Multi-node Search#
This notebook and accompanying code shows how to run an Archai Neural Architecture Search (NAS) using an Azure Machine Learning Workspace with partial training of models (on a GPU cluster) providing validation accuracies to guide that search. This notebook requires that you have the Azure CLI installed and logged in otherwise the create compute cluster cell will fail. You will also need to create an Azure ML workspace using [https://ml.azure.com] and an Azure storage account.
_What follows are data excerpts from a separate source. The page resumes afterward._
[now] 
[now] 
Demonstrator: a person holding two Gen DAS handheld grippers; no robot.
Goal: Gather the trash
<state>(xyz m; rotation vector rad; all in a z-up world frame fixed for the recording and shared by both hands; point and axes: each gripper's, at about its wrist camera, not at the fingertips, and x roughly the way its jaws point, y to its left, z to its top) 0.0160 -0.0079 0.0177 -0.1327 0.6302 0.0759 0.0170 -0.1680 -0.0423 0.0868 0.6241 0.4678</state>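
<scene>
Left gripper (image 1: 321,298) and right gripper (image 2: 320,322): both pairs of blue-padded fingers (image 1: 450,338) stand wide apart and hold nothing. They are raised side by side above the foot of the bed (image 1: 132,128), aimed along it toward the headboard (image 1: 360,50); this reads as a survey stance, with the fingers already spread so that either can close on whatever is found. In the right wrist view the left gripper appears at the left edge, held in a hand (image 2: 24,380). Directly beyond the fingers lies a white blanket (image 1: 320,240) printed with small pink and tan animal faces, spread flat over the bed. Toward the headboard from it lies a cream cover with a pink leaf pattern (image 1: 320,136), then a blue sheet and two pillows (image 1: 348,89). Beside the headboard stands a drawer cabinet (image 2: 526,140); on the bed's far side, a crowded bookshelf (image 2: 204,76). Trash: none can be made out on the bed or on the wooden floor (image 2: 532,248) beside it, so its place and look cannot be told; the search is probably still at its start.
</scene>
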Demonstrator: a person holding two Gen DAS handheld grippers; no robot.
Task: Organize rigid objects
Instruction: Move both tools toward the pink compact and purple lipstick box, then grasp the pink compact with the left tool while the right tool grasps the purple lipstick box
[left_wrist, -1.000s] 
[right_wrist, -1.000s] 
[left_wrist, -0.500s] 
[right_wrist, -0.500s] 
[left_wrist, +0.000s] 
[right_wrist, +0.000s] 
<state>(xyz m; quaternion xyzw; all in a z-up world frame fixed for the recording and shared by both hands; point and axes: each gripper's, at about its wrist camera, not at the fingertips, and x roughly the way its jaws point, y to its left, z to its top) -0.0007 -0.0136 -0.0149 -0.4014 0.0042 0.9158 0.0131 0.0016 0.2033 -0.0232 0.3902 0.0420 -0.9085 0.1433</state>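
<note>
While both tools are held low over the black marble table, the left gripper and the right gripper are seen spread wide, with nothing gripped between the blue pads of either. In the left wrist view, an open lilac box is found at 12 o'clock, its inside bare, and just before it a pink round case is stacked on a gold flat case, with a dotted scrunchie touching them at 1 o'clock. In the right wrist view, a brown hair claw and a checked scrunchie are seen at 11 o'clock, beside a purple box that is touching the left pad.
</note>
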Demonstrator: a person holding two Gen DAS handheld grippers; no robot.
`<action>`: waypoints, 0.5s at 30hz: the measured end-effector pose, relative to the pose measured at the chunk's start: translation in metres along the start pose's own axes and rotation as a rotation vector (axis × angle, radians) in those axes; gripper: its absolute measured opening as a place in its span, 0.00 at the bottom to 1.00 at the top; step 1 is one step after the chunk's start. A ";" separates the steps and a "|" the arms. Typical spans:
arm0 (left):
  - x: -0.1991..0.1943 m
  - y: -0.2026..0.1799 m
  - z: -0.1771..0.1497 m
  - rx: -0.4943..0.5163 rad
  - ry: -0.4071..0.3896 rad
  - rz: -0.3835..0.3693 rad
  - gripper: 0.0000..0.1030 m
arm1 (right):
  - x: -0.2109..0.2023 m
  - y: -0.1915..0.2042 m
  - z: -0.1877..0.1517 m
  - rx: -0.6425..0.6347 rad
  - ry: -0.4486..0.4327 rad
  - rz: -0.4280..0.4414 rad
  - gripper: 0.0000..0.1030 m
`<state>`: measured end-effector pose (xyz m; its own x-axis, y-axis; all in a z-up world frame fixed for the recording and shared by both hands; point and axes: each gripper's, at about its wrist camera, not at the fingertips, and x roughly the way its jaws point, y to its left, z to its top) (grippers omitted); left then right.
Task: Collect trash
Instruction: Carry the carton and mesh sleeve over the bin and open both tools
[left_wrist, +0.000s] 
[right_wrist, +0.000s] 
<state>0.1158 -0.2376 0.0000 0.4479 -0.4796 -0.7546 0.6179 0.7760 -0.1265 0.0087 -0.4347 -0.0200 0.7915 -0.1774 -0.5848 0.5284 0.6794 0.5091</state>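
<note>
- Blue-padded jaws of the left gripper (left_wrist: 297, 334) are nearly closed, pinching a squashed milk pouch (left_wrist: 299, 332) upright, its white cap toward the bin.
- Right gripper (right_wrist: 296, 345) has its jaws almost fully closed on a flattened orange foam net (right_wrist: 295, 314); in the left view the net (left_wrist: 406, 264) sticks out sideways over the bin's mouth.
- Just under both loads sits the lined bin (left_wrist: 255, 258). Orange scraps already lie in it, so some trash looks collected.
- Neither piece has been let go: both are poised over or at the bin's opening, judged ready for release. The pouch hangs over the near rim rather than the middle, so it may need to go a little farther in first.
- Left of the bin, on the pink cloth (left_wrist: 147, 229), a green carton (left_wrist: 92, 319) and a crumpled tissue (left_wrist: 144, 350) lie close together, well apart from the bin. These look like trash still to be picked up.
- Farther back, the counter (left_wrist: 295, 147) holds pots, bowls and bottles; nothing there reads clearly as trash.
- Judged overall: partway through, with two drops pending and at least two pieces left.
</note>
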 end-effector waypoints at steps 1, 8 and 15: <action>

The storage account does not need to be in the same resource group as the workspace.
This notebook also assumes you have a python environment setup using pip install -e .[aml]
in your Archai repository root. This example requires a config.json
file containing the information about your Azure subscription, the Azure ML workspace name and resource group, and the azure storage account key and name:
{
"subscription_id": "...",
"resource_group": "...",
"workspace_name": "...",
"storage_account_key": "...",
"storage_account_name": "..."
}
See: - Set up a Python development environment for Azure Machine Learning - Get your Storage Account keys.
[2]:
import os
import json
import archai.common.azureml_helper as aml_helper
import archai.common.notebook_helper as nb_helper
from azure.ai.ml.entities import UserIdentityConfiguration
# locate the code that we will use in this notebook.
scripts_dir = "./scripts"
data_scripts_dir = "./data_prep"
config_file = "../.azureml/config.json"
config = json.load(open(config_file, 'r'))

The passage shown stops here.